Ces mots semblèrent le faire réfléchir. Stanislas n’est certes pas la plus grande éminence grise du royaume mais il a cette capacité à écouter et prendre en compte les arguments. Il eut été difficile sans cette qualité de délaisser une partie de son pouvoir à sa sœur. Il est aussi impulsif qu’irréfléchi dans l’action et sur le coup de l’émotion mais il le sait et, une fois à tête reposée, il est capable d’à peu près tout entendre et de faire siennes des idées qu’il n’aurait pas eues seul.

Le roi me répondit alors qu’il songerait au sort à réserver au capitaine au vue de ces nouvelles informations et me congédia de nouveau. Je ne sais pas si j’ai réussi à sauver la vie de cet homme mais je pense que oui.

Pour l’instant les températures baissent et le froid s’installe. J’en profite pour achever les préparatifs de mon voyage hivernal dans ma baronnie. Pendant la mauvaise saison j’aurai tout loisir de quitter quelques mois l’armée afin d’administrer mon fief et surtout d’y déposer Marie et ses enfants.

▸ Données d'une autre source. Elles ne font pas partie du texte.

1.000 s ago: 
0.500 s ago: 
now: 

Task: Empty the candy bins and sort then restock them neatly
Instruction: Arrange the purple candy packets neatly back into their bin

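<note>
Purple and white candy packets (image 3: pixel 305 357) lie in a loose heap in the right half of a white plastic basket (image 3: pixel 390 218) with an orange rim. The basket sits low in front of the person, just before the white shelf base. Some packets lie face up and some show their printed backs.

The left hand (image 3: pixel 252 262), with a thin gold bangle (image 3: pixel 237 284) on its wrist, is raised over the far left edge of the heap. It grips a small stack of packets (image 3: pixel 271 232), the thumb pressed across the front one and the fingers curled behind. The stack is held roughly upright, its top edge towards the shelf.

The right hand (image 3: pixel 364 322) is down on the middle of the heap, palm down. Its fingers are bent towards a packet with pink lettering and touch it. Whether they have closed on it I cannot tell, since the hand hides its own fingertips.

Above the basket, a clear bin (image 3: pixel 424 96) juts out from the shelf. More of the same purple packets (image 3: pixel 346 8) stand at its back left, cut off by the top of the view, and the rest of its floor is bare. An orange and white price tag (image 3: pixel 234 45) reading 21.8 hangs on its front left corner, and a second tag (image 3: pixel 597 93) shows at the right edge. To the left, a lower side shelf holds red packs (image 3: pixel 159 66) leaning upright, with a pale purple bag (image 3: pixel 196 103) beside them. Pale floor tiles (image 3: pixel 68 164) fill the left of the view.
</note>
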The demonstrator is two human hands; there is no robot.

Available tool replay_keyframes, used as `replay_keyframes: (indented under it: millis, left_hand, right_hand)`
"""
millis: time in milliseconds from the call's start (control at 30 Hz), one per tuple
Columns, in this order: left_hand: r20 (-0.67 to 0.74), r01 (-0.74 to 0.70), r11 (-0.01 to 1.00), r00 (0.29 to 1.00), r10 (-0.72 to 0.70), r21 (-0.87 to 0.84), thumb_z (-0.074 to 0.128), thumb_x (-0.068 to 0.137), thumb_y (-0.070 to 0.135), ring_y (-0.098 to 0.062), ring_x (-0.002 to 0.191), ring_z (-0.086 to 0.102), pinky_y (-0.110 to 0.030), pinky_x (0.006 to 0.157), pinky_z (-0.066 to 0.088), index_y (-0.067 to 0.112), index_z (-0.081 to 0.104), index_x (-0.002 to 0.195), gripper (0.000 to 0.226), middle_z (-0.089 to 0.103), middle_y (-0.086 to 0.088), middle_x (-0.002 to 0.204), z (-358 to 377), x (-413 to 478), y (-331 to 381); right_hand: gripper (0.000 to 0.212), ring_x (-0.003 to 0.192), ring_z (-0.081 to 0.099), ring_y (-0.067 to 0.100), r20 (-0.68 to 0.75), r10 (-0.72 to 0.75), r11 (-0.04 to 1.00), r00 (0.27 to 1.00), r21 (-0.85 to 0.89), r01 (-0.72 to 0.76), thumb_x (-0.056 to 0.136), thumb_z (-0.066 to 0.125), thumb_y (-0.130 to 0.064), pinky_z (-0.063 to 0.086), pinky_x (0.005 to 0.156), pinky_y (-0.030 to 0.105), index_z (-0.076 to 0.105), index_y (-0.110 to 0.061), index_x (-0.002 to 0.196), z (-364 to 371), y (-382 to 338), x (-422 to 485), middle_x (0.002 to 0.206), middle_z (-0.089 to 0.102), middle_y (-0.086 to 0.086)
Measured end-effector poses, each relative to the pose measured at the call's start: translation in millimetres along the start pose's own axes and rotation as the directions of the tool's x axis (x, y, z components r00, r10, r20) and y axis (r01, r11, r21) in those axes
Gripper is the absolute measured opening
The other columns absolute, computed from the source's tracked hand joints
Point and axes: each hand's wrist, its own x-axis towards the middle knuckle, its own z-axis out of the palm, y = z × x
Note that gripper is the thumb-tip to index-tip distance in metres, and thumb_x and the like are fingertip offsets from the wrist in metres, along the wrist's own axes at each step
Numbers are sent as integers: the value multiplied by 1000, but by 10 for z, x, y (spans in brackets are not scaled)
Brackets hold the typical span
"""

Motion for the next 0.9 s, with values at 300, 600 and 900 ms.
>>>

Je passe également ces derniers jours sous la tente à achever de lire les ultimes écrits d’Anatoli. Il y racontait comment, une fois rentré en Orania, il vécut en ermite. Il vagabondait d’une grotte à l’autre et passait son temps à prier. Sa dévotion allait croissant avec les visions de plus en plus récurrentes qu’il recevait de son dieu. Pour ma part je n’y vois là que la folie d’un vampire de plus de mille ans enfermé jour après jours dans des lieux clos à l’abris du monde extérieur. Ses entrevues avec Valass, et il en a eu beaucoup selon ses dires, sont toutes plus extravagantes les unes que les autres et même sa façon d’écrire finit par être de plus en plus confuse au fil des dernières pages. Il décrit tantôt le désert sans fin, la fois suivante il parle d’immenses vallées souterraines grandes comme des pays puis, sans transition, d’océans se déchainant contre la terre elle-même. S’en suit un mélimélo de catastrophes naturelles, de guerres et de monstres titanesques. Tout cela s’achève en apothéose par une ville terrifiante et gigantesque à la description incohérente inondée de sang et représentant selon lui le triomphe de Valass lors de la fin des temps.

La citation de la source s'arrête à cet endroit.